A section of domestic private-sector firms has pushed for grandparent rights to have access for the next 50 years to their chosen segments without competition
Uncertainty continues over the strategic partnership (SP) model for defence production as a section of the domestic private-sector companies has pushed for grandparent rights to have access for the next 50 years to their chosen segments without competition.
In its consultations on SP, the ministry of defence andmajor defence companies, including L&T, Bharat Forge, Mahindra Group, Tata and others, talked about various issues related to the model with defence minister Arun Jaitley and defence secretary G Mohan Kumar on Thursday.
Sources told FE, “During the meeting, some industry players protested against such a step as it creates monopoly for just a few companies.
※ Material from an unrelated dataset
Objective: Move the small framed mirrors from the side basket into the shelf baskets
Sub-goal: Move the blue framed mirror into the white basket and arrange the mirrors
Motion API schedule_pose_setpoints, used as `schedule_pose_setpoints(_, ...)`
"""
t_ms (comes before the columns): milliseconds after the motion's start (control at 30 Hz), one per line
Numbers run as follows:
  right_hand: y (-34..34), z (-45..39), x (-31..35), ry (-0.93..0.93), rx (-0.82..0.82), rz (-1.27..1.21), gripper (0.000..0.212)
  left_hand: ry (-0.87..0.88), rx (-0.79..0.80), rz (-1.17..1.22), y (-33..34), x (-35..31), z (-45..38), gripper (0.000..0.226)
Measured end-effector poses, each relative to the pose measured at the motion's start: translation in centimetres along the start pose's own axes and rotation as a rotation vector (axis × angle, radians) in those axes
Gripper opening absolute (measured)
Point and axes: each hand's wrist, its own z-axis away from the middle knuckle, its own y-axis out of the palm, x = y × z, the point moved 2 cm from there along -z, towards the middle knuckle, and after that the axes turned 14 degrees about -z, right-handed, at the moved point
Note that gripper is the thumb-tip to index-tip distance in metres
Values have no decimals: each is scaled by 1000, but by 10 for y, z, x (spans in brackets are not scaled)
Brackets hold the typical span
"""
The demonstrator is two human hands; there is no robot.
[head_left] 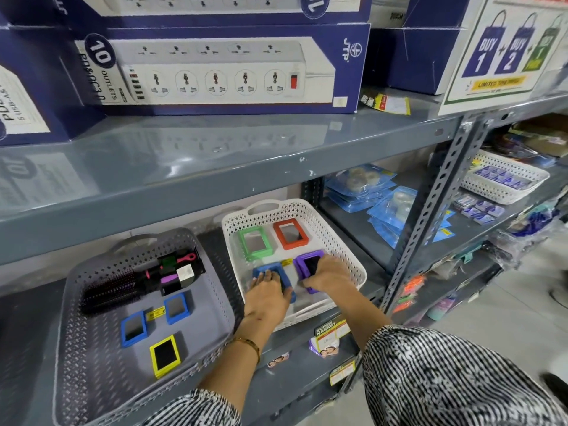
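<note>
At frame centre, our left hand (pixel 266 289) clasps a blue mirror (pixel 274 276), our right hand (pixel 326 276) a purple mirror (pixel 308 265): light, rigid, breakable, best held by their frames.

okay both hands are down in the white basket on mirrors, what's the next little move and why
Probably let go and lift both hands out. The left hand rests on the blue mirror and the right hand holds the purple mirror, both low in the white basket, in front of the green mirror and orange mirror. They look placed.
</note>
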Motion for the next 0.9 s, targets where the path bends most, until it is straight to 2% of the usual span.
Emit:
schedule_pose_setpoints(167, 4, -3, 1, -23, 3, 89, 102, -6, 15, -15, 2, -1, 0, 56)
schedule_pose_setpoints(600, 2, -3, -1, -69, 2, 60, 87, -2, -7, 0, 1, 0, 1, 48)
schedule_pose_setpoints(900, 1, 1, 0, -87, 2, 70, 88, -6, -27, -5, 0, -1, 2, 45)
For various defence platforms, technology as well various processes, keep changing. Hence, it will not be a viable move to give grandparent rights.”
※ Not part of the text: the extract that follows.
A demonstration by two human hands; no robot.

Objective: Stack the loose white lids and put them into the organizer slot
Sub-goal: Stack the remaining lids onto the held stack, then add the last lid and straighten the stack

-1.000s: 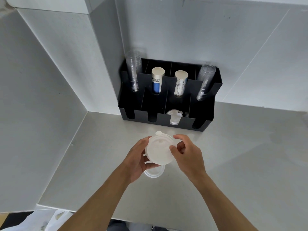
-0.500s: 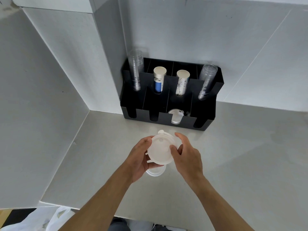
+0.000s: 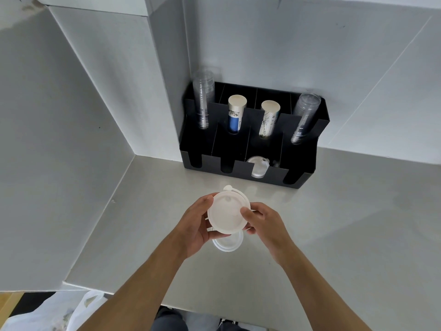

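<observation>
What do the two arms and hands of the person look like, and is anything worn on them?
Both forearms are bare up to the bottom edge of the picture; no sleeve shows. The left hand and the right hand wear no glove, and no ring, watch or bracelet shows on the visible parts. Fingernails look short and plain. I see no marks.

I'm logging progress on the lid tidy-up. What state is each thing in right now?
White lid stack: held above the counter between both hands.
Left hand: gripping the stack's left edge.
Right hand: gripping the stack's right edge.
Loose lid: lying flat on the counter, under the stack.
Organizer: upright against the wall; the front slots look empty save one.
Slotted lid: already in a front slot.
Cup stacks: standing in the back compartments.
</observation>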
At the meeting, sources revealed that armed forces and a large section of the industry favoured open, transparent and competitive process for selection. “As, due to the lack of transparency, subjectivity at stage II and stage III in the selection process for any project in the proposed plan will lead to malpractices.”
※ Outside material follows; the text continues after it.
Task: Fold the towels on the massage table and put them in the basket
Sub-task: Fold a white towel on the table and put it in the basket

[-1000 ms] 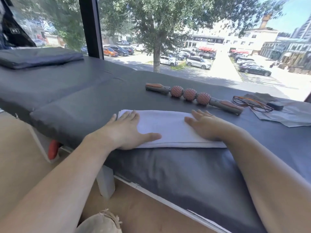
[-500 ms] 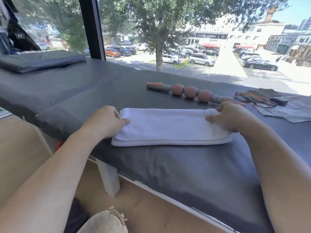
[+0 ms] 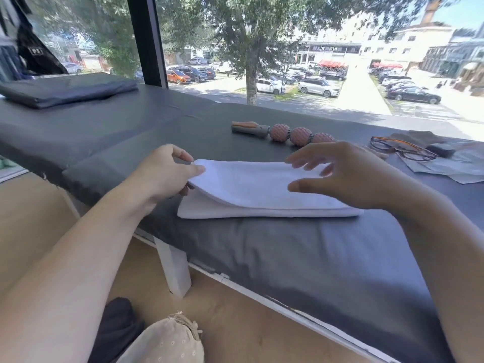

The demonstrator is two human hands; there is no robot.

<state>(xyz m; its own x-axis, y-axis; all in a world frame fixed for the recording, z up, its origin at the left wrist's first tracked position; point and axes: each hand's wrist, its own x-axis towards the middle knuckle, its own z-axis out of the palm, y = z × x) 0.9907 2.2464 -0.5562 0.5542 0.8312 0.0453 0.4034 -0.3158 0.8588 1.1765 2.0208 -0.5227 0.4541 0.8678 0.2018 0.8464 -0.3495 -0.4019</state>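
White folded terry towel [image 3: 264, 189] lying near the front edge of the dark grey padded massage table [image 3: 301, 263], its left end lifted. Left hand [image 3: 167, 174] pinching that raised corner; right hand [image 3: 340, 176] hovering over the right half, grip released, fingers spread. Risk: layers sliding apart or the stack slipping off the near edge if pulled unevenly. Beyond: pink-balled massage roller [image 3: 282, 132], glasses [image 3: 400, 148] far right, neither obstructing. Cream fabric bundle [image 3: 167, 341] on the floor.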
A handful of companies insisted on getting almost 50 % weightage in the existing infrastructure in the commercial bid. However, some industry players opposed grandparent rights and restrictive conditions which will limit the number of SPs. Incidentally, DRDO chief VK Aatre had suggested, among other things, only one or two partners for each sector in his report to the MoD.
While the SP policy aims to boost the “Make in India” initiative, “such a model is expected to lead to long-term delays because four segments run sequentially in any production”, said a source. As per the recommendations made by a task force under Aatre, four projects are expected to be taken up in the first phase of the strategic partnership project.